AVAILABLE RECORDS:

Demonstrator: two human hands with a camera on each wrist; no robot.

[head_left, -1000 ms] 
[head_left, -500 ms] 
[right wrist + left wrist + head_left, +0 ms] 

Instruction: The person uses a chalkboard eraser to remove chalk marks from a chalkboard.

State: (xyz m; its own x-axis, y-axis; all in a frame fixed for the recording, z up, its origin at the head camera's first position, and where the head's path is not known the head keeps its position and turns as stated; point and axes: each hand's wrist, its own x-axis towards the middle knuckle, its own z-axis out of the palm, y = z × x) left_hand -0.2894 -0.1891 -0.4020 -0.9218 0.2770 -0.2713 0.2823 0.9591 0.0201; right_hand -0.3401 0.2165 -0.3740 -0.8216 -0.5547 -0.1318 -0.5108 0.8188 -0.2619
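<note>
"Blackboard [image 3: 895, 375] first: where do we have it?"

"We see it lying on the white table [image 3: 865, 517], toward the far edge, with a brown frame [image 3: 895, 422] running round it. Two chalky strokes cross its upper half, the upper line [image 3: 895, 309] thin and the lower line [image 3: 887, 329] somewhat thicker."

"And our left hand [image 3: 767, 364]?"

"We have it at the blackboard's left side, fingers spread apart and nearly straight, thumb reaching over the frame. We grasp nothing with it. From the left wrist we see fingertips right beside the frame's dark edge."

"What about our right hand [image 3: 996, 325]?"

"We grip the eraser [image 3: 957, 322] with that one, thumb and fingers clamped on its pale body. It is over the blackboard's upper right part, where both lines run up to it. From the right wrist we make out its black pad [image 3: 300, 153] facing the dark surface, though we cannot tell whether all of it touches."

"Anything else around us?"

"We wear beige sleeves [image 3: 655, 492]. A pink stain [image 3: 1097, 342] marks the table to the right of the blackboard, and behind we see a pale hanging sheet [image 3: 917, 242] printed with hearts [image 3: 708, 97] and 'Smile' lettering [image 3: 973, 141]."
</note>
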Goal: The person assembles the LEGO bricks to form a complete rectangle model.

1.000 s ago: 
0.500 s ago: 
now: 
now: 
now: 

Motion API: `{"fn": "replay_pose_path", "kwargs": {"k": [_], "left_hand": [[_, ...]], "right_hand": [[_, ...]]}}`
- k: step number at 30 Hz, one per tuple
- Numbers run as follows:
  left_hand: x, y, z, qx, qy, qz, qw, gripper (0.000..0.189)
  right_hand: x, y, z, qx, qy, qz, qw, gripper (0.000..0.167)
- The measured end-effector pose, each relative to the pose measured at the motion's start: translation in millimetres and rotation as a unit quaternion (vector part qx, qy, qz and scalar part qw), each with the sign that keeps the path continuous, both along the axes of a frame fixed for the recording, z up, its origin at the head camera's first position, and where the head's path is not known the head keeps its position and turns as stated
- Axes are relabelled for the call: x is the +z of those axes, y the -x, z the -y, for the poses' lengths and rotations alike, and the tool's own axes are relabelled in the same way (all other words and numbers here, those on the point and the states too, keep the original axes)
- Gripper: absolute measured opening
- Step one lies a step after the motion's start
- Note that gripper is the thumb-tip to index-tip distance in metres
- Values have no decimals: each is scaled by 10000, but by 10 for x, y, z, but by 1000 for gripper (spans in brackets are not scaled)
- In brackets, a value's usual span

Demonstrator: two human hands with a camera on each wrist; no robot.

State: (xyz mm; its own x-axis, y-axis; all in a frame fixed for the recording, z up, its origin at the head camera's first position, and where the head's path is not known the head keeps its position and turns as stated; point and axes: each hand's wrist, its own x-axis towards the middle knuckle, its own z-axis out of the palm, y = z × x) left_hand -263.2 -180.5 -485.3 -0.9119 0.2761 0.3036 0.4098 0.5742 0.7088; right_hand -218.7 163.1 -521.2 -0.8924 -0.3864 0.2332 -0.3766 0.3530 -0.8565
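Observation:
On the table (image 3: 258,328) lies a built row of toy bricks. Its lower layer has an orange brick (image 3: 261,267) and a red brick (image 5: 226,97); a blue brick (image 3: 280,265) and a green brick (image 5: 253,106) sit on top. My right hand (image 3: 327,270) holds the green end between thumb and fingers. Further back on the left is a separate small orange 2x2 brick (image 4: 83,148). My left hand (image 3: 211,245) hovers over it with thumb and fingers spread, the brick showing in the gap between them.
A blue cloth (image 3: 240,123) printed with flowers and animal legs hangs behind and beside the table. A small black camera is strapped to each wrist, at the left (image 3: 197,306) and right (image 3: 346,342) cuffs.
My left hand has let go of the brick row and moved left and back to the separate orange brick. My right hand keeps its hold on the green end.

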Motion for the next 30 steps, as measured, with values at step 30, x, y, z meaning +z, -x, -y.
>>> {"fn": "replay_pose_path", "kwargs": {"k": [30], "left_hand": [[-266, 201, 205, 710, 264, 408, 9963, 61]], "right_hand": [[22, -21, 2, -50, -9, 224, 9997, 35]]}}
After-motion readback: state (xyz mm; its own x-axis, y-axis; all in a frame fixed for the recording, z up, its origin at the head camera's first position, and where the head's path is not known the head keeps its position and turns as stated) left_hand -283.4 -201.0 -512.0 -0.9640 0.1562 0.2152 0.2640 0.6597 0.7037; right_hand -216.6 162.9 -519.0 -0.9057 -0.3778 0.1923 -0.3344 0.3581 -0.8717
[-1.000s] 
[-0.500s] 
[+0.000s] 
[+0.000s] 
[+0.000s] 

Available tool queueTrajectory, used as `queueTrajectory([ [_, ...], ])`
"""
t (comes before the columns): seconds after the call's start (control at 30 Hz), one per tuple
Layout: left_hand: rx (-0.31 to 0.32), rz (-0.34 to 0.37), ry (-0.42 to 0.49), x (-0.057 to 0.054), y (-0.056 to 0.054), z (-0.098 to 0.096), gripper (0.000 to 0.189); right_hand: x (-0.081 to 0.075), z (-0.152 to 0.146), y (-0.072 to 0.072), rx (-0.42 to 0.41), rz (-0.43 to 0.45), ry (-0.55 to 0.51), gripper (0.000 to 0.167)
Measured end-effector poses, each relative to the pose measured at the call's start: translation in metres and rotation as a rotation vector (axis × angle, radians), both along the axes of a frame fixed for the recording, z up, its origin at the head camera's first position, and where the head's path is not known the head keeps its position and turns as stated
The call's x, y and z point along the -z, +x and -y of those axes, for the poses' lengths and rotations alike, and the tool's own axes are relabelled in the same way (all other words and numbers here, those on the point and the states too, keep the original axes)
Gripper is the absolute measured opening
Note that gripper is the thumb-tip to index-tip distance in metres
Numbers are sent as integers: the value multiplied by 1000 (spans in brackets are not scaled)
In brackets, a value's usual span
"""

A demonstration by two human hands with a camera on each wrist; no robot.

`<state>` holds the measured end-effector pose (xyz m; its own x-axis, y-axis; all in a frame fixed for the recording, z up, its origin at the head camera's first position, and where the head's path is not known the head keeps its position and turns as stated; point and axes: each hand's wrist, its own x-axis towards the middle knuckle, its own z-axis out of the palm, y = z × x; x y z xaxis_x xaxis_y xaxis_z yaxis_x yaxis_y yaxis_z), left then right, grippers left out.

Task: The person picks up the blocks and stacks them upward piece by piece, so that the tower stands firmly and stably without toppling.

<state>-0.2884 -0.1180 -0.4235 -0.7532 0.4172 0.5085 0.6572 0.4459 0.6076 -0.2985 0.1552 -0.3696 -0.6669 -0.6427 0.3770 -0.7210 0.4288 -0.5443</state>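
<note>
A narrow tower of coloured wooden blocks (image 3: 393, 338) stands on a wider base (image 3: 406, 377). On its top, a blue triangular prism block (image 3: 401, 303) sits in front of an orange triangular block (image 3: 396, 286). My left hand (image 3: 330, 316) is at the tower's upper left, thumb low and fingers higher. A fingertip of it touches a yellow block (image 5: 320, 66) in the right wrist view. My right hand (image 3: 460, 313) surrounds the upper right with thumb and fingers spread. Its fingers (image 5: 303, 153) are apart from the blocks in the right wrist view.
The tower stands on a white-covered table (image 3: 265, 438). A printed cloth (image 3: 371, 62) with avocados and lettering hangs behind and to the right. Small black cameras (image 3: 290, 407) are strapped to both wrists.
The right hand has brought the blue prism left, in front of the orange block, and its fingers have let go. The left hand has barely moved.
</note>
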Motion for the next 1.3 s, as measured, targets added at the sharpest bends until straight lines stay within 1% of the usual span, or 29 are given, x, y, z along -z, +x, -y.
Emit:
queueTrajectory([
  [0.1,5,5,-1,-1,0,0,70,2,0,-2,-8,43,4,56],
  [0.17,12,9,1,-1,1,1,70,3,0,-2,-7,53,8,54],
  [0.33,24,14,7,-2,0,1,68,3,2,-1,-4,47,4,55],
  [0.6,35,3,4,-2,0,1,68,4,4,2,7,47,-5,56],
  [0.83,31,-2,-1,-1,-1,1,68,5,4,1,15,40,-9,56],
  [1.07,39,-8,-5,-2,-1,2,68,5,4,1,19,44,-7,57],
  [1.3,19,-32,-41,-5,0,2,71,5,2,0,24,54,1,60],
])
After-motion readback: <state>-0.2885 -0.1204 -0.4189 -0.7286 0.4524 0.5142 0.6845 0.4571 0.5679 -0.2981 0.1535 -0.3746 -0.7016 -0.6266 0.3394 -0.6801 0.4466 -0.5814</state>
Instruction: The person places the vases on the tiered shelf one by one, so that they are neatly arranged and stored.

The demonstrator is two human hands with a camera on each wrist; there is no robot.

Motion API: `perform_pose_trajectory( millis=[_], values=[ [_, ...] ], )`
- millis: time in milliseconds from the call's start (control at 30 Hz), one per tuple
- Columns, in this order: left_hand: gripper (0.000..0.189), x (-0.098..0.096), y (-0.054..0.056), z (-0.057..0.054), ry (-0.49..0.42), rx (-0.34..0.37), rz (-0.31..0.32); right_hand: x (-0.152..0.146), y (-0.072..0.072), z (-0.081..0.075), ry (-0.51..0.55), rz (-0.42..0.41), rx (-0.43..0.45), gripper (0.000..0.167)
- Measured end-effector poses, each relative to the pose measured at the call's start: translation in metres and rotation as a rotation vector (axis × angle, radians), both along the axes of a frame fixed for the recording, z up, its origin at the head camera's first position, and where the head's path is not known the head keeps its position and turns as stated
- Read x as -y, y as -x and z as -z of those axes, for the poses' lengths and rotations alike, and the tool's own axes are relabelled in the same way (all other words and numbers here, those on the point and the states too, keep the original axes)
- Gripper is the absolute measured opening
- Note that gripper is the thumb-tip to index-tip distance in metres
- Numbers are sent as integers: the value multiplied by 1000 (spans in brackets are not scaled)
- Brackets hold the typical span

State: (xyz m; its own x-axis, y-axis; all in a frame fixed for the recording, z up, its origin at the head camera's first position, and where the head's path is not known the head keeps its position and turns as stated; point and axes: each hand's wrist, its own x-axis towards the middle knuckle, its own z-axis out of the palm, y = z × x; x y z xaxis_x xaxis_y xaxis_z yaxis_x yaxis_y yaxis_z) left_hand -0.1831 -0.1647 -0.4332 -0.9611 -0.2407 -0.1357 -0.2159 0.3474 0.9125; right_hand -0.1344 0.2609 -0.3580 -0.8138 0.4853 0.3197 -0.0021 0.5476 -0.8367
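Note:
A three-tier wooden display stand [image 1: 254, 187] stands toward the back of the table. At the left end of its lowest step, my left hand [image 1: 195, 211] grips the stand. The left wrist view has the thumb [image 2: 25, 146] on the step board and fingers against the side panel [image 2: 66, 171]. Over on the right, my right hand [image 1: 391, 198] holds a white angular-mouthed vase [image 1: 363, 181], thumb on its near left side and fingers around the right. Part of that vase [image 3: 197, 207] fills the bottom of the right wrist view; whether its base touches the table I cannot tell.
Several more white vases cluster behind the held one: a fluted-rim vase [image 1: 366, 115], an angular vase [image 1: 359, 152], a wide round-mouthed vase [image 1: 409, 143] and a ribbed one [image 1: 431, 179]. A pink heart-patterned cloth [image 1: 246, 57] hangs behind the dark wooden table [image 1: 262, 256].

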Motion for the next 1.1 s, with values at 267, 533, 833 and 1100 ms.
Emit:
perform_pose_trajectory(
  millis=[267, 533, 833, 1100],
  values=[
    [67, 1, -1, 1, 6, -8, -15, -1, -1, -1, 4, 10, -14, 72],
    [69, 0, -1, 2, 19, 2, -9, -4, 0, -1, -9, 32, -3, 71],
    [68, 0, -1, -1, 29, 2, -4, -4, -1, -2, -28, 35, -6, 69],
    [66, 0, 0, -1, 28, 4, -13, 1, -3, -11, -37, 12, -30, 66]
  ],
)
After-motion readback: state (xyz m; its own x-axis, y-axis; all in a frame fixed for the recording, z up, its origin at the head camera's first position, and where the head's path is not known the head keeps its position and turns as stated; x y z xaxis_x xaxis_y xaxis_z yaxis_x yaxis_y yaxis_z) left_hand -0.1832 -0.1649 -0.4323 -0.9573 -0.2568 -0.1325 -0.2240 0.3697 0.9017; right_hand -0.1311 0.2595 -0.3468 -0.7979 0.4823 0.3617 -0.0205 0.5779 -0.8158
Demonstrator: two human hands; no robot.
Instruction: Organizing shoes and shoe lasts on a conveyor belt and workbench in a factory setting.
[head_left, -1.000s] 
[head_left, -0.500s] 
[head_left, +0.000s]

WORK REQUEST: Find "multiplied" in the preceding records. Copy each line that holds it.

WRITTEN ANSWER:
Numbers are sent as integers: the value multiplied by 1000 (spans in brackets are not scaled)
- Numbers are sent as integers: the value multiplied by 1000 (spans in brackets are not scaled)

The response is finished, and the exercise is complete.